In Ireland, during the Famine, undesirable Irishmen were moved out by eviction or allowed to starve in place. Most of them went to the Americas.

It was a pretty practical solution. If you don’t want undesirables around, send them to America. Ironic, isn’t it, that those undesirables’ descendants are now about to evict a new set of undesirables from America.

Meanwhile in America, the American Indians . . . but you know that story. If you don’t, check out 247. The People’s President.

You may not realize that in 1941, all those undesirable Japanese with their rich farms in California were moved into relocation camps. It was supposed to be for our protection, because they might attack from within. Maybe; but if so, why did they never get their farms back. (266. The Other War)

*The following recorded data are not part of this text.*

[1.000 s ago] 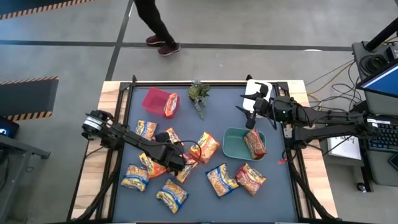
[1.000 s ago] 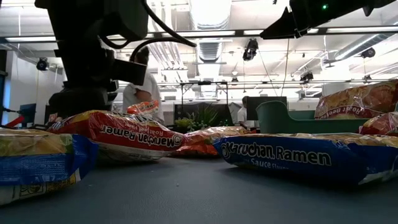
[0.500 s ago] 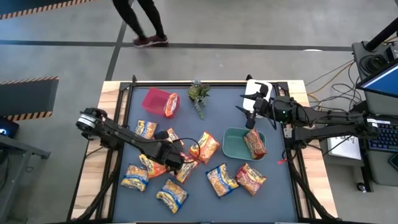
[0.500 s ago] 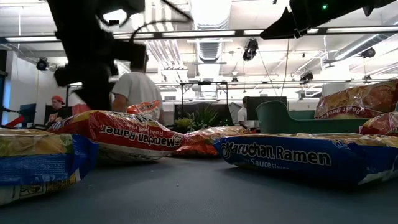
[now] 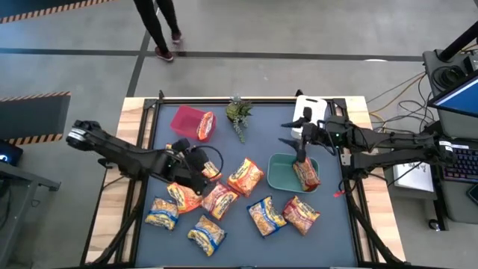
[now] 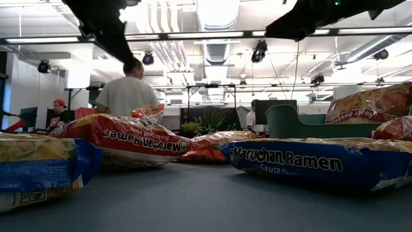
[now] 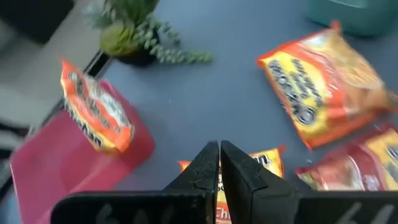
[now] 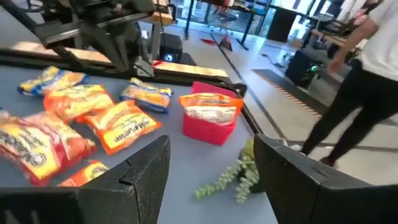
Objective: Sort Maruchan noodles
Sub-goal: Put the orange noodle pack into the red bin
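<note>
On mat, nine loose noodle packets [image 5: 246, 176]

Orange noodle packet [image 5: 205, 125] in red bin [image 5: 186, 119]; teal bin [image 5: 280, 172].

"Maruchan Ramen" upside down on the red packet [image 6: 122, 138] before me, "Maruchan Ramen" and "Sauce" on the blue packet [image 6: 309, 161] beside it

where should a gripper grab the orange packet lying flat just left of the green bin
Take the orange packet by a crimped short end, coming straight down from above. It lies flat and tilted on the mat, so turn the fingers to straddle that end. Its upper end, toward the plant, looks freest; the green bin crowds its right side.
</note>
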Controlling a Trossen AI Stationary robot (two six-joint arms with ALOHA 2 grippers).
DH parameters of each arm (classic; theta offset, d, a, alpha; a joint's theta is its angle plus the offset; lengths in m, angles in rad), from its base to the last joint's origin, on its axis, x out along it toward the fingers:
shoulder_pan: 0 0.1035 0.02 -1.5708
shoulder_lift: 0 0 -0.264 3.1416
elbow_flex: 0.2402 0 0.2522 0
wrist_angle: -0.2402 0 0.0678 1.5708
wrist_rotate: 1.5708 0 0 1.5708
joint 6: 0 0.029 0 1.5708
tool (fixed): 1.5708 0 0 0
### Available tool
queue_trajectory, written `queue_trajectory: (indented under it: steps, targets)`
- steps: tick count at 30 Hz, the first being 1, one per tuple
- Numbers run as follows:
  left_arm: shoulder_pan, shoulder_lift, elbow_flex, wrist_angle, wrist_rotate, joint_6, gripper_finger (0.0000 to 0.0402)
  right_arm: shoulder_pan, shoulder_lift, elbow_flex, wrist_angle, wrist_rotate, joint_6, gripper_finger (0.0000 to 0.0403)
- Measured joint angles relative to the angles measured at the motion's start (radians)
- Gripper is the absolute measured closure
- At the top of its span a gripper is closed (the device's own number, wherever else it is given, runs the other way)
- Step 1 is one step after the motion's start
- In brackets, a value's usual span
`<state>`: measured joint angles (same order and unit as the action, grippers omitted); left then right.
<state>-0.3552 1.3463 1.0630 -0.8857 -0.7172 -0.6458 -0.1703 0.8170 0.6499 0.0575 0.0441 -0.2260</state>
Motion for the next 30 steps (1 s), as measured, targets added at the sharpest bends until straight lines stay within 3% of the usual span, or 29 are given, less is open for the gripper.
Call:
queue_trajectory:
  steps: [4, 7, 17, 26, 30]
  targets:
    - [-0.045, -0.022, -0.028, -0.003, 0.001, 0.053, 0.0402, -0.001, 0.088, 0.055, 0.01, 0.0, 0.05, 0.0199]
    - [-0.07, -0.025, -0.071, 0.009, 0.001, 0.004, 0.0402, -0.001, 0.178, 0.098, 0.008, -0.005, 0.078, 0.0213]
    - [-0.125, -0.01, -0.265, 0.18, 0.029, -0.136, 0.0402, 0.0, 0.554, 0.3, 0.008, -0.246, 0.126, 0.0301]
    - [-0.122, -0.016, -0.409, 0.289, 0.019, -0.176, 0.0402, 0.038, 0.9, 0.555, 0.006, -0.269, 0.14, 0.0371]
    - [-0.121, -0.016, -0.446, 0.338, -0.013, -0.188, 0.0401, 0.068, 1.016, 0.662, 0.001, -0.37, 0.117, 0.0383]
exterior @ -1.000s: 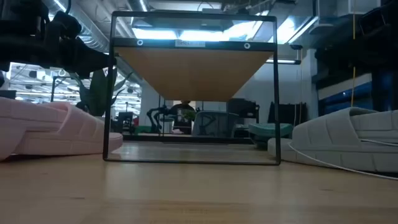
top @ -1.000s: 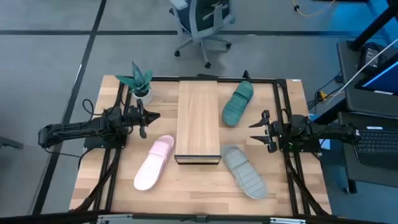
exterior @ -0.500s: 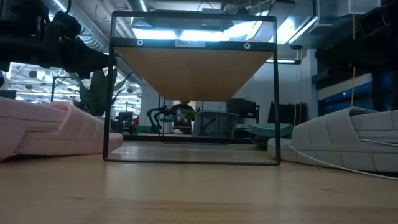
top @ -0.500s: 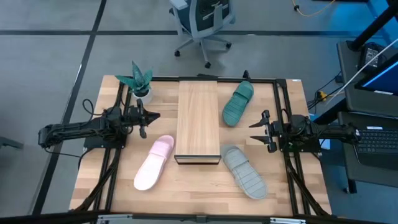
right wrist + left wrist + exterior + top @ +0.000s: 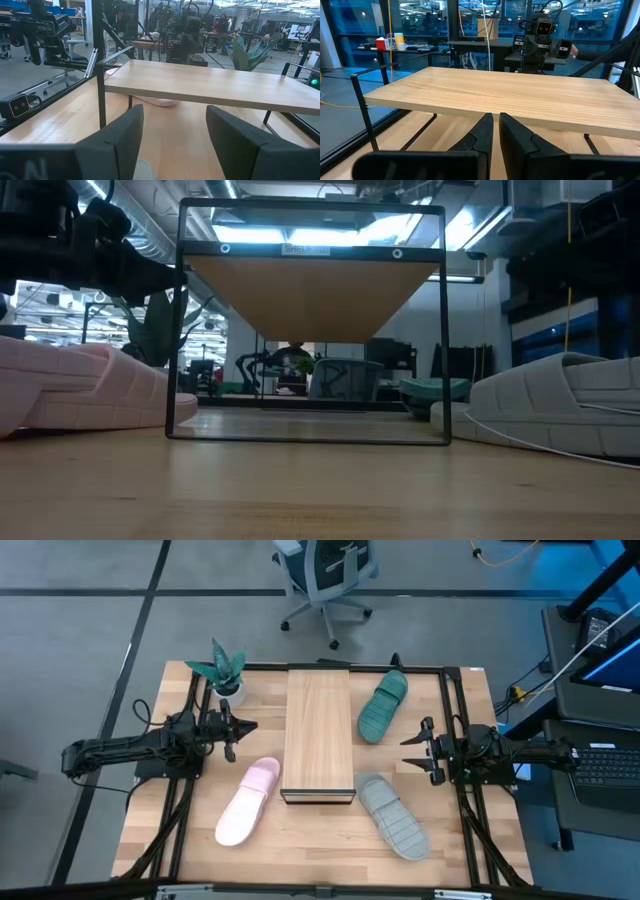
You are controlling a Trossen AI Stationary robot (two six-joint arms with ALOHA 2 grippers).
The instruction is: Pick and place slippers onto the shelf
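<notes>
The shelf (image 5: 319,735), a light-wood top on a thin black frame, stands on its frame legs at the table's middle. The pink slipper (image 5: 248,802) lies sole-down to its near left. The grey slipper (image 5: 394,816) lies to its near right, and the teal slipper (image 5: 382,708) to its far right. My left gripper (image 5: 245,727) hovers shut to the left of the shelf, pointing at it, with nothing between its fingers (image 5: 496,132). To the shelf's right, my right gripper (image 5: 408,752) hovers open and empty (image 5: 175,130), facing the shelf (image 5: 215,85).
A small potted plant (image 5: 224,670) stands at the table's far left corner. Black frame rails (image 5: 190,800) run along the table's left and right sides. An office chair (image 5: 325,575) stands on the floor beyond the far edge.
</notes>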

So let’s get back to DACA. This is an act protecting persons brought to the United States illegally as children. They are American in every way but a technicality. They may well not speak any language other than English. They may never have stepped foot outside the United States.

Now we are going to send them home. Home? They are home.

Let’s consider a pair of hypothetical children. Jose was born in Mexico, an hour before his parents crossed the border illegally into the United States. Ramon’s parents were on the same trip north, looking for work. Ramon’s mother gave birth just an hour after they crossed the border, illegally, into the United States.

We’ll let Ramon stay. He is a citizen. We’ll deport Jose. That’s fair, isn’t it.

Maybe, but . . .

What about (hypothetical) Barta Kovacs? He was brought over in 1956 by his parents, who were refugees from the Hungarian Revolution. Today he is 64 years old. He never married, but he spent thirty years as a school teacher, rising to be principal of a local high school before running for office. He has been a State Senator in one of those northern states for eleven years, and now he’s ready to retire.

However, as he applied for Social Security it was discovered that there had been an irregularity in his application for citizenship years before. Technically, he has never been a citizen, even though he has spent 62 of his 64 years here, and has no memory of Hungary.

Will the present administration deport him back to Hungary? I don’t think so.

Good thing our hypothetical Barta Kovacs wasn’t Mexican.